Il est crucial que les hommes de laboratoire et ceux qui travaillent sur le terrain pour la lutte contre la lèpre coordonne leurs efforts pour que la recherche soit centrée sur le développement d 'outils utiles sur le terrain et que la recherche opérationnelle puisse promouvoir la mise en œuvre de ces outils. La coordination pourrait reposer sur des réunions régulières regroupant les hommes de laboratoire et les représentants des programmes de lutte contre la lèpre sur le terrain .
2ème encart
Association Rifapentine-Moxifloxacine-Minocycline (PMM)

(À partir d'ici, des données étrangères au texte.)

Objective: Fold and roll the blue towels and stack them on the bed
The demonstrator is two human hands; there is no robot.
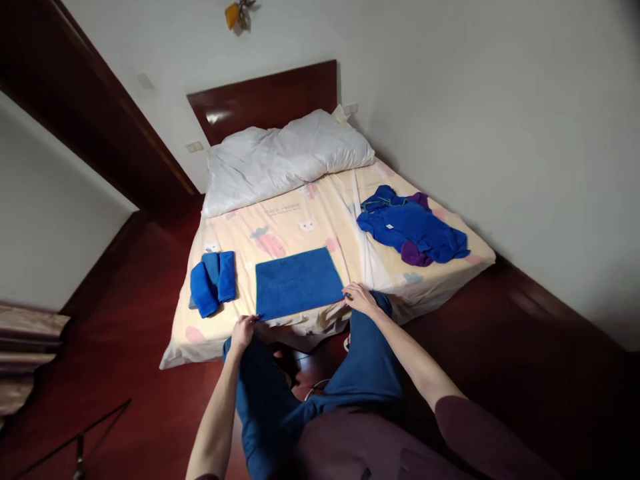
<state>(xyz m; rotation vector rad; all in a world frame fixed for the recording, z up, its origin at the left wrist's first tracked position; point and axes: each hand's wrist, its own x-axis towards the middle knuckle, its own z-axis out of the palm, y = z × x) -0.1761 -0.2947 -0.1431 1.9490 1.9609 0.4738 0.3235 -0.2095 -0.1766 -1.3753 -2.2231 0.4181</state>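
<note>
A blue rectangular towel [300, 280] with a thin light green edge lies flat on the bed, close to its front edge. My left hand [245, 331] pinches its near left corner, and my right hand [359, 297] pinches its near right corner. To the left, several rolled or folded blue towels [214, 281] lie together on the bedsheet. On the right side is a loose heap of blue cloths [413, 230], with purple cloth [416, 254] showing from under it.
The bed [280, 237] has a patterned cream sheet. A white quilt or pillow [290, 157] lies by the dark wooden headboard [270, 100]. A thin dark stand [79, 447] is on the floor at lower left, near a curtain [25, 360].
</note>
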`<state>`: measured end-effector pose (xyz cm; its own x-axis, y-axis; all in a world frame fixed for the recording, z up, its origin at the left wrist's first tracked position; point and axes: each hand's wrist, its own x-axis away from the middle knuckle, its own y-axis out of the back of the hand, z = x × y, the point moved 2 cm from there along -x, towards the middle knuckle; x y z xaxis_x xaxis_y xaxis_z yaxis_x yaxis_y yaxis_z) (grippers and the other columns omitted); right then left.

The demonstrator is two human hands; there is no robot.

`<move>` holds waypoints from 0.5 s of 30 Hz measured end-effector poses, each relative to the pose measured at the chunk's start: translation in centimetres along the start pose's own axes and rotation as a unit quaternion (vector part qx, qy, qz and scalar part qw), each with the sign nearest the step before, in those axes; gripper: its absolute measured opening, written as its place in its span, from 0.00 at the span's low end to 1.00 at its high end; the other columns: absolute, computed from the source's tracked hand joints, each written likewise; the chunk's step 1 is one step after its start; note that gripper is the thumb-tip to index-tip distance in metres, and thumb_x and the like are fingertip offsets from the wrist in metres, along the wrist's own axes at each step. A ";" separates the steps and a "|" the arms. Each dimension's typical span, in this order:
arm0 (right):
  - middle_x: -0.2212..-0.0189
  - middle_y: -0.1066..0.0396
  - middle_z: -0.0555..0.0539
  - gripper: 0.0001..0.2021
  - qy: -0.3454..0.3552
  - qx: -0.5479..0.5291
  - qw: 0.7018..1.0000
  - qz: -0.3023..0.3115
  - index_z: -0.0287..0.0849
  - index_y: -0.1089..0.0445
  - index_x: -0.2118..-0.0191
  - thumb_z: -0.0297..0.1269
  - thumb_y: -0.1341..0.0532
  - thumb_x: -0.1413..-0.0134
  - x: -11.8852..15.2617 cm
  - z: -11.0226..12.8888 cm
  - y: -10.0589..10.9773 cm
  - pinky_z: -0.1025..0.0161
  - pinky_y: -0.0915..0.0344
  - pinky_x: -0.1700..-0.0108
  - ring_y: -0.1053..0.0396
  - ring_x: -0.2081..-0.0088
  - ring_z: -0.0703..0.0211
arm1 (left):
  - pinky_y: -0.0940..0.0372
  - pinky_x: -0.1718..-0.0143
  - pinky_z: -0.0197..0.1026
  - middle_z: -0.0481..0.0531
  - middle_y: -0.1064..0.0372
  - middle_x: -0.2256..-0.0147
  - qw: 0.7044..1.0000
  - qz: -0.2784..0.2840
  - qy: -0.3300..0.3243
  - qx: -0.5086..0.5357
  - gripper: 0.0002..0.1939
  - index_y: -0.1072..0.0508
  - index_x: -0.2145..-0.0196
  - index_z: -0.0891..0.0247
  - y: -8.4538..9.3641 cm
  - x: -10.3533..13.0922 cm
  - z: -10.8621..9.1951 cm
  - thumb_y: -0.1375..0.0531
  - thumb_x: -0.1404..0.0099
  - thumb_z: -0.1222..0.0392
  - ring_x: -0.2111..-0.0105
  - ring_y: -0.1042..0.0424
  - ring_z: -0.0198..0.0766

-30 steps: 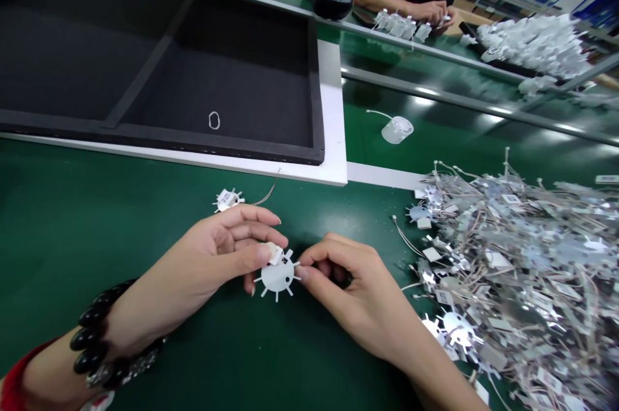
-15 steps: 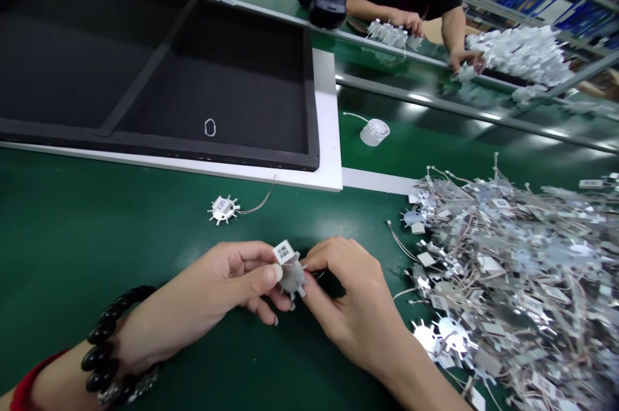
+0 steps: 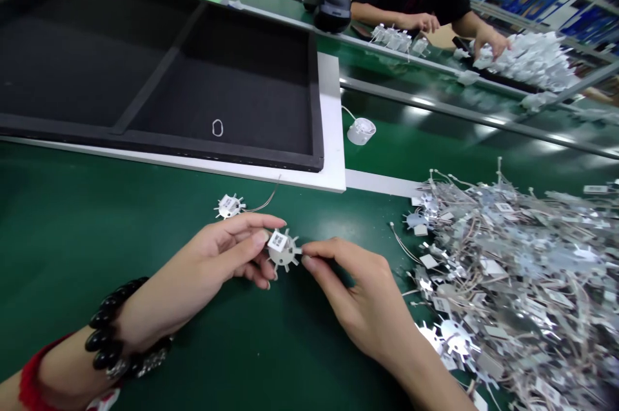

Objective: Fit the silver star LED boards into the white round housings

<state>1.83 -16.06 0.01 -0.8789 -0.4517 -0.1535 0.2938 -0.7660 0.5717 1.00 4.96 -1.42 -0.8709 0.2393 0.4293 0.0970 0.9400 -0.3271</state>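
Observation:
Between thumb and fingers, my left hand (image 3: 236,253) grips a metal disc with spoke-like tabs (image 3: 283,255), which carries a white square block with a printed code. The thumb and index finger of my right hand (image 3: 355,282) pinch the disc's right edge, at a tab or its wires; the exact spot is too small to tell. Just beyond my left hand, a second tabbed disc (image 3: 229,206) lies on the green table with its thin wires stretching right. To the right of my right hand spreads a large heap of similar wired discs (image 3: 522,269).
A black divided tray (image 3: 242,82) on a white board (image 3: 333,179) takes up the left back, with a small pale loop (image 3: 217,128) inside. A white round cup-like part (image 3: 361,131) stands on the green strip. Across the bench, a co-worker's hand (image 3: 491,43) touches a white pile (image 3: 536,62).
The disc has turned to face up more and moved slightly up and left. My right fingers pinch its edge. The white cup part has shifted left, and the co-worker's hand has reached into the white pile.

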 end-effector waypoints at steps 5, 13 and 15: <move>0.66 0.19 0.50 0.08 -0.009 -0.008 1.000 0.015 0.44 0.23 0.58 0.30 0.41 0.30 -0.1 0.0 -0.2 0.64 0.27 0.61 0.23 0.67 0.61 | 0.25 0.75 0.29 0.46 0.25 0.75 1.000 0.007 0.003 0.004 0.25 0.24 0.59 0.63 -0.4 -0.2 0.3 0.26 0.39 0.40 0.75 0.24 0.33; 0.68 0.20 0.49 0.12 -0.144 -0.137 0.977 0.072 0.45 0.20 0.54 0.44 0.38 0.31 -0.4 0.4 -0.1 0.65 0.33 0.69 0.27 0.70 0.60 | 0.26 0.72 0.30 0.42 0.27 0.77 0.999 0.039 -0.010 -0.015 0.16 0.25 0.58 0.63 0.0 -0.4 0.9 0.27 0.37 0.54 0.79 0.25 0.30; 0.69 0.21 0.49 0.13 -0.152 -0.150 0.971 0.105 0.44 0.19 0.58 0.45 0.39 0.31 -0.4 0.7 -0.2 0.64 0.36 0.69 0.30 0.70 0.60 | 0.27 0.74 0.30 0.42 0.26 0.75 0.999 0.048 -0.009 -0.018 0.15 0.25 0.60 0.62 -0.3 -0.3 1.0 0.26 0.38 0.54 0.79 0.26 0.30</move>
<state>1.91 -15.44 0.52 -0.8443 -0.4921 0.2120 0.5354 -0.7902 0.2981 0.75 4.40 -2.29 -0.8648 0.3254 0.3823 0.1983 0.9210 -0.3353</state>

pour le traitement de la lèpre
B. Ji et J. Grosset
Extrait du résumé d'une communication faite
au Congrès de léprologie d' Agra (Inde) 10-12 novembre 2000
Les objectifs de l'expérimentation sont de mesurer l' activité bactéricide contre M. leprae de différents antibiotiques et d'association de ceux-ci, chez la souris, et de comparer avec les activités d' antibiotiques bien connus. L'activité bactéricide a été déterminée par la technique de bactéricidie proportionnelle, par la technique du coussinet plantaire de la souris.
Administrée en 5 doses quotidiennes de 100mg/kg, HMR 3647 (un kétolide) et la clarithromycine ont tué respectivement 90.0 % et 74.9 % De M. leprae viables, mais la différence n'a pas été statistiquement significative entrez les 2 macrolides. Avec une simple dose, la moxifloxacine (MXFX) à la dose de 150 mg/kg a tué 92.1 % de bacilles viables, plus bactéricide qu' ofloxacine (OFLO) au même dosage. L'association MXFX- minocycline (MINO) était plus bactéricide que OFLO-MINO (OM).

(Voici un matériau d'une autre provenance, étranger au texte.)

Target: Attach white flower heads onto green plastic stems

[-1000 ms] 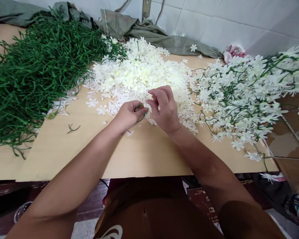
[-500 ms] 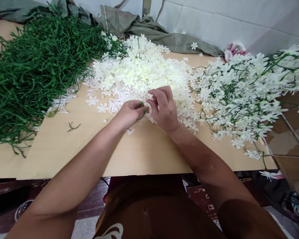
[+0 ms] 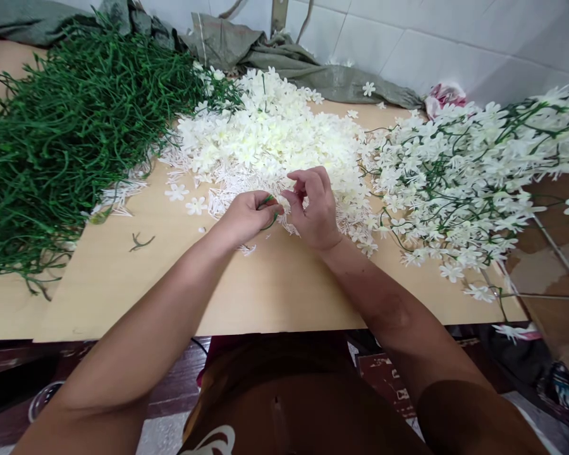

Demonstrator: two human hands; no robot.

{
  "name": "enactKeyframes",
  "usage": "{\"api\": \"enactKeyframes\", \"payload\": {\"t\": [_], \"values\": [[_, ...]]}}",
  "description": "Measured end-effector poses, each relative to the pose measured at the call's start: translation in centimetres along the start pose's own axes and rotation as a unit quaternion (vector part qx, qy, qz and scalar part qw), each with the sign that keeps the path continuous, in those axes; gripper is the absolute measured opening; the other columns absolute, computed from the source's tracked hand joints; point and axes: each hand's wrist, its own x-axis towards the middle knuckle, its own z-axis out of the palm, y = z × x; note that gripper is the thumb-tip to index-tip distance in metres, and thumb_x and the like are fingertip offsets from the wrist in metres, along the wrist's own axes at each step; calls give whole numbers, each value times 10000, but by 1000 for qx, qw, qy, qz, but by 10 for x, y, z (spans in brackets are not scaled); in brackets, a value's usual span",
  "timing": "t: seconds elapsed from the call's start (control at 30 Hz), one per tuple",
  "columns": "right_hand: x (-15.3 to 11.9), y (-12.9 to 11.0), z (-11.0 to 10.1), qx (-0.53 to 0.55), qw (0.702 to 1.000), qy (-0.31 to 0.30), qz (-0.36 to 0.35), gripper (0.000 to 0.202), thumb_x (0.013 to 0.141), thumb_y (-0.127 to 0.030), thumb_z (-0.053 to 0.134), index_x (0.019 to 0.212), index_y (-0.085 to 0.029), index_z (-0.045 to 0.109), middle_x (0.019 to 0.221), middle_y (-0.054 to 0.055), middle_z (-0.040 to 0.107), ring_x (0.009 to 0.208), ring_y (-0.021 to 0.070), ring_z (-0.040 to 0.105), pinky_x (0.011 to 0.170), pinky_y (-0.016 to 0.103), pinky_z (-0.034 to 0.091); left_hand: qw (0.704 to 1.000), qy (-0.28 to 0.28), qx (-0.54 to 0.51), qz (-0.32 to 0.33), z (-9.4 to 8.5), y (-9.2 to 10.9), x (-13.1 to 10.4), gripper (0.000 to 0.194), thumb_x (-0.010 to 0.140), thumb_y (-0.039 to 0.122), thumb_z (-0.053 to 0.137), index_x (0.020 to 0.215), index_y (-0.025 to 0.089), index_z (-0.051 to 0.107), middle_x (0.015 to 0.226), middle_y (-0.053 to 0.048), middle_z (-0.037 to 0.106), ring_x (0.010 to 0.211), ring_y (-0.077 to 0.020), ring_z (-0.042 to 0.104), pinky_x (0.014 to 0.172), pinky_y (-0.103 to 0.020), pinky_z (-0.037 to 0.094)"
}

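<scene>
Beside the green stems (image 3: 71,133), the left hand (image 3: 244,218) stays closed on a green sprig (image 3: 268,212) at the blossom pile's (image 3: 265,136) near edge. The right hand (image 3: 315,205) has curled its fingers tighter, pinching something small against the sprig; a blossom, likely. Finished sprays (image 3: 474,177) lie right.

No readable text, label or number anywhere in view.

Green stems (image 3: 66,133), cream-white blossoms (image 3: 265,139), tan table (image 3: 275,284).
</scene>
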Motion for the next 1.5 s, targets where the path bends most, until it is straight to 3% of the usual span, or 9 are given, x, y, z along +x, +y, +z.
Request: {"api": "enactKeyframes", "payload": {"t": [0.27,0.43,0.57,0.7,0.8,0.93,1.17,1.5], "values": [[1,-2,-1,-15,1000,4,10,166,958,-250,447,1108,-233,516,1007,71,529,811,152,572,783,325,545,999,-42,-10,32,-2,0,-2,161,719,299,606,661,160,548,498,66,393,465,-55,303,485,-225,225],[2,-6,-2,-26,1000,-3,5,163,952,-190,434,1078,-234,528,980,64,511,831,146,571,762,296,537,998,-56,-8,33,-4,3,-4,113,712,273,596,711,160,589,443,93,317,424,-55,239,464,-231,179],[1,1,2,-2,999,48,-11,126,972,-293,451,1066,-235,512,922,40,495,772,137,535,714,304,533,997,-66,-17,31,-4,2,-3,167,717,277,593,812,145,633,416,106,298,407,-63,232,458,-232,158],[1,10,8,65,993,101,-17,121,949,-318,511,1035,-235,498,821,-1,465,733,129,506,688,301,519,998,-37,-9,56,0,-2,0,154,694,278,621,767,142,625,463,77,412,440,-64,300,467,-221,209],[1,12,12,137,984,116,18,139,909,-290,571,1013,-230,500,785,-21,438,703,114,489,663,281,497,996,-6,-21,82,3,-4,1,154,677,280,643,739,142,617,505,60,464,467,-61,336,474,-211,235],[1,7,14,208,969,110,73,181,868,-291,623,999,-233,513,773,-30,429,692,106,476,640,265,473,994,12,-48,102,2,-5,2,160,648,269,681,719,160,588,453,100,340,433,-51,275,446,-197,190],[2,-2,14,292,943,92,132,229,820,-315,682,948,-227,514,742,-45,425,651,87,464,604,245,449,990,9,-111,92,6,-5,4,199,625,212,713,692,181,529,433,112,343,395,-38,246,411,-189,163],[5,-5,15,379,887,87,249,353,677,-418,764,837,-216,523,672,-81,421,559,51,420,542,240,394,980,8,-189,65,7,-7,8,248,576,218,768,729,173,578,406,119,352,378,-32,241,403,-183,152]]}}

La rifapentine (RPT) à la dose de 10 mg/kg a tué 99.6 % des bacilles viables , plus bactéricide que rifampicine (RMP) au même dosage et même plus actif que l'association ROM. L'association RPT-MXFX-MINO (PMM) a tué 99.9 % des bacilles viables et était légèrement plus bactéricide que RPT seul indiquant que l'association PMM montrait un effet additif contre M. leprae.
Ces résultats prometteurs justifient un essai clinique chez des patients multi-bacillaires dans lequel MM est comparé à OM, et PMM à ROM, en termes d'efficacité et de tolérance.
( nous avons rendu compte dans le précédent numéro du Bull ALLF de cet essai qui sous la responsabilité de J. Grosset et B. Ji est en cours de réalisation par S.O. Sow à l' Institut Marchoux de Bamako).